Purtroppo, oggi, in Italia, siamo pressoché fermi al XVII secolo; all'epoca in cui, giustappunto, i Borboni, pur angustiati dai mille problemi della mezza Italia da essi governata, seguirono una filosofia grezza, sperequata e inefficace: quella della proibizione tout court. Ancora due secoli, e Sigmund Freud avrebbe loro spiegato che proibire è il miglior modo di indurre la trasgressione. Eppure, i credenti Borboni avrebbero dovuto ricordare la lezione del dio cristiano, uno dei più sciatti e poco accorti, che, proibendo la mela alla coppia dei "progenitori", ottenne null'altro effetto che quello opposto: la disubbidienza, la voglia di accedere al frutto proibito (la mela = la conoscenza) e quindi l'innesco della divina ira punitiva. 

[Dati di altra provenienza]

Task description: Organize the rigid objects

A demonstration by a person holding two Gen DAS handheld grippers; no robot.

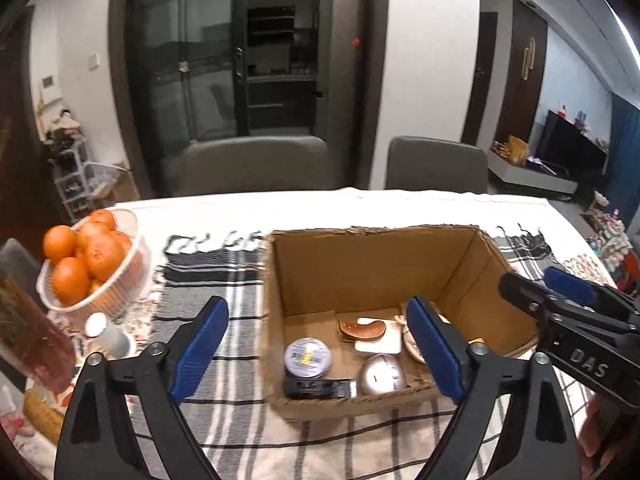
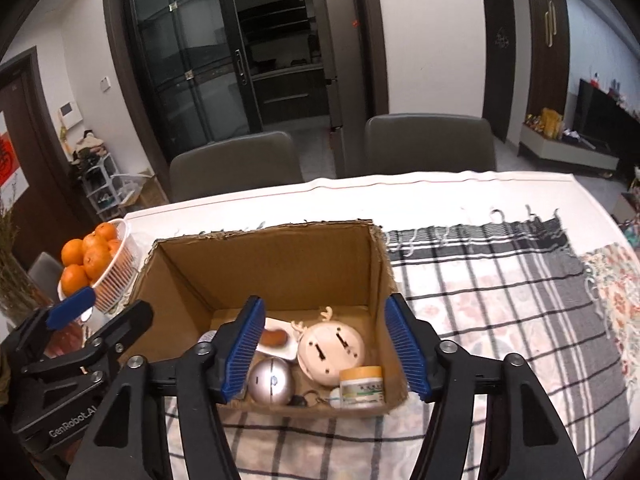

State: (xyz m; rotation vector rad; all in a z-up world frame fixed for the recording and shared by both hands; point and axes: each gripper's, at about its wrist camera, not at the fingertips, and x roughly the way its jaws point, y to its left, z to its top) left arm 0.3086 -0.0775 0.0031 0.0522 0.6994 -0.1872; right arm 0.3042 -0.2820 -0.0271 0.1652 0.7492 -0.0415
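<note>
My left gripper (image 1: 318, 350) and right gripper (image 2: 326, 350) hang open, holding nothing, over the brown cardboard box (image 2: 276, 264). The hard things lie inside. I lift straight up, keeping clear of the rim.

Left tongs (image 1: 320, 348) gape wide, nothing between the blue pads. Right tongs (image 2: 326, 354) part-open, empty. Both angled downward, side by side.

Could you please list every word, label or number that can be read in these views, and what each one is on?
"DAS": black body of the right tool.
"GenRobot.AI", last letters partly cut off: black body of the left tool.
Round blue-lidded tin: barcode label, too small to read.
Yellow-lidded jar: green label, blurred.
</note>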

Una seconda - ma non slegata dalla prima - riflessione la si può fare sul numero delle leggi italiane. Non saranno milioni, ma fra penale, civile e amministrativo, sono comunque un numero spropositato. Cosa significa ciò? E cosa implica?

Il significato della moltiplicazione delle norme è semplice: proviene dall'ansia di perfezionare il mondo, dall'angoscia che qualcosa rimanga fuori controllo e che non sia prevista da qualche codice. Attività, questa, alquanto primitiva (il sommare aritmeticamente è la logica più elementare) e soprattutto non produttiva nonché destinata al fallimento: nessun sano di mente può davvero aspirare a prevedere tutto. Contemporaneamente, un enorme ammasso di leggi significa fatalmente la loro non gestibilità. Risultato: aumentano i divieti e diminuiscono le possibilità di controllare le trasgressioni, perché le risorse e gli addetti al controllo sono sempre una frazione delle necessità esatte dalla pletora di leggi e regolamenti da far rispettare. E allora si pone il paradosso di scegliere cosa e quanto controllare, col risultato di una giustizia a due, tre, quattro velocità.

Una derivazione di questo stato di cose è che, non potendosi stabilire dei criteri giusti ed equi per far rispettare alcune leggi a danno di altre, si dà la stura all'arbitrio: le autorità possono, anzi sono costrette a scegliere cosa e se perseguire, venendo meno così alla necessità di perseguire tutte le trasgressioni onde garantire una basilare giustizia.

Tutto bene? Per niente. Come è sotto gli occhi di tutti.